Exercise goal → From the first line of the data below, repeat each line exactly until you reach the line with "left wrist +"; include that line too.

The records →
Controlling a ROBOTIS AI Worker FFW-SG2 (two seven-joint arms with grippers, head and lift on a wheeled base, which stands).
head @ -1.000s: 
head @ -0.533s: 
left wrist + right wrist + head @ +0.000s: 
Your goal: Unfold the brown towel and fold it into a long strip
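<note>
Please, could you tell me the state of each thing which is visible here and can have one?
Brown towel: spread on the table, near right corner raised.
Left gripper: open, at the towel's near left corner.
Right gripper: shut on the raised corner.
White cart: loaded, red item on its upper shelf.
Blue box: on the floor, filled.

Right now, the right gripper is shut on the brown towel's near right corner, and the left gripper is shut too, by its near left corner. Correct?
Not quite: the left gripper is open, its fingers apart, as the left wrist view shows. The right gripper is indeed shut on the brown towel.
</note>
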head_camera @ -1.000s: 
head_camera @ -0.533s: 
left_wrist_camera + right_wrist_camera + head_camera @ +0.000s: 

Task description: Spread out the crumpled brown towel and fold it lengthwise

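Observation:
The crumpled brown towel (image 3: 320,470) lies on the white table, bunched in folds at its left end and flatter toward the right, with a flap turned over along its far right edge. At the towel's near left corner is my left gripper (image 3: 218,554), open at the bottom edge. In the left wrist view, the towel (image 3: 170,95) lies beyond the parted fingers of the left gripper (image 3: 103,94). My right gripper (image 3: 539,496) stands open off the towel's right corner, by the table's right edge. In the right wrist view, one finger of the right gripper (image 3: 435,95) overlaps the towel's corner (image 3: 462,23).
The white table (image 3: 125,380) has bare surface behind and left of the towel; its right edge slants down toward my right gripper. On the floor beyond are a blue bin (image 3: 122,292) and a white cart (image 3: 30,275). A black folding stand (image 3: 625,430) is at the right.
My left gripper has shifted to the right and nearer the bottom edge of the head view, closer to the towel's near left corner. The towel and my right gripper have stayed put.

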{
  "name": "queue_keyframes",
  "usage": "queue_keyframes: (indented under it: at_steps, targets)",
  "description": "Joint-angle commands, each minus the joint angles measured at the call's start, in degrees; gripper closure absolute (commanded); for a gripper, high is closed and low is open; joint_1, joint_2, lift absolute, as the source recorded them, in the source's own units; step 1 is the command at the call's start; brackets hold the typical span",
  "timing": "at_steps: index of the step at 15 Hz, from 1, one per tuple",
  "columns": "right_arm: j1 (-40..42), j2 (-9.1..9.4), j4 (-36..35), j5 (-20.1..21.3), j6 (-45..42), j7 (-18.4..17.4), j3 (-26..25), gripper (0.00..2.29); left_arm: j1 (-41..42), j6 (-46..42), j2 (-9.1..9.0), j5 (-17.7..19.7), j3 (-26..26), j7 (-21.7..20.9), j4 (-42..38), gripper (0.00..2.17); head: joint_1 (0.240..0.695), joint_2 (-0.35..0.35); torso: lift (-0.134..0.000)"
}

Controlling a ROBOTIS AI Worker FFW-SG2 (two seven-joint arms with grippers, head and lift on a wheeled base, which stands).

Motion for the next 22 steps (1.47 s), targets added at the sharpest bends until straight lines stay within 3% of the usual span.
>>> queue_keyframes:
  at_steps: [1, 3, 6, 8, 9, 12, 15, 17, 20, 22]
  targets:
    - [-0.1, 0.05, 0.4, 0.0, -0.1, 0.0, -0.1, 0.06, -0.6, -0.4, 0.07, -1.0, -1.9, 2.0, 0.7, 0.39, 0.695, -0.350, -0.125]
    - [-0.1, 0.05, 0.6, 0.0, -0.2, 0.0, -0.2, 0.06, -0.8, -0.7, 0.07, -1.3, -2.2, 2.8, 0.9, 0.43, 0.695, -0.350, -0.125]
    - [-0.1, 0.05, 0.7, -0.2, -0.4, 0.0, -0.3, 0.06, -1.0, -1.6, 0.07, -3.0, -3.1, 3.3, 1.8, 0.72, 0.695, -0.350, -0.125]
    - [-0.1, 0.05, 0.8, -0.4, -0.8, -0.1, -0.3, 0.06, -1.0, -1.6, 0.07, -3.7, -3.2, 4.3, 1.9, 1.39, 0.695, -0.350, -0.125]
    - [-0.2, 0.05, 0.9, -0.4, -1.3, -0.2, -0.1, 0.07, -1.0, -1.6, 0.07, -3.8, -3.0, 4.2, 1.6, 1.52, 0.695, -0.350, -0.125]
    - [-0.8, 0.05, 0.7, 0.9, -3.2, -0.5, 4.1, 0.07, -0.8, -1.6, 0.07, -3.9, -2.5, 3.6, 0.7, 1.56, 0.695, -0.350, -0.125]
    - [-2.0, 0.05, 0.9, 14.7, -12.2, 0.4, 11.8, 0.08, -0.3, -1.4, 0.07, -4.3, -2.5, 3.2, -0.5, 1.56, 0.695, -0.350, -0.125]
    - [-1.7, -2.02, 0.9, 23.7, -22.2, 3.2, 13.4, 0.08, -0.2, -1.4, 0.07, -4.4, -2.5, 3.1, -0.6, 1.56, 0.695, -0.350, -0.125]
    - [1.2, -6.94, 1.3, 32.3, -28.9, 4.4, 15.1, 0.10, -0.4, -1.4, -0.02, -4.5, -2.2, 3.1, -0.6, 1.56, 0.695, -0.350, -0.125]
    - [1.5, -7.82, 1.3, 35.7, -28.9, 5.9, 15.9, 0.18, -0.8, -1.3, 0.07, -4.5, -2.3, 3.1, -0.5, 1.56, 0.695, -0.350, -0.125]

Task answer →
Controlling a ROBOTIS AI Worker FFW-SG2 (two seven-joint arms with grippers, head and lift on a wheeled base, which stands).
head @ -1.000s: 
head @ -0.533s: 
left wrist + right wrist + head @ +0.000s: 

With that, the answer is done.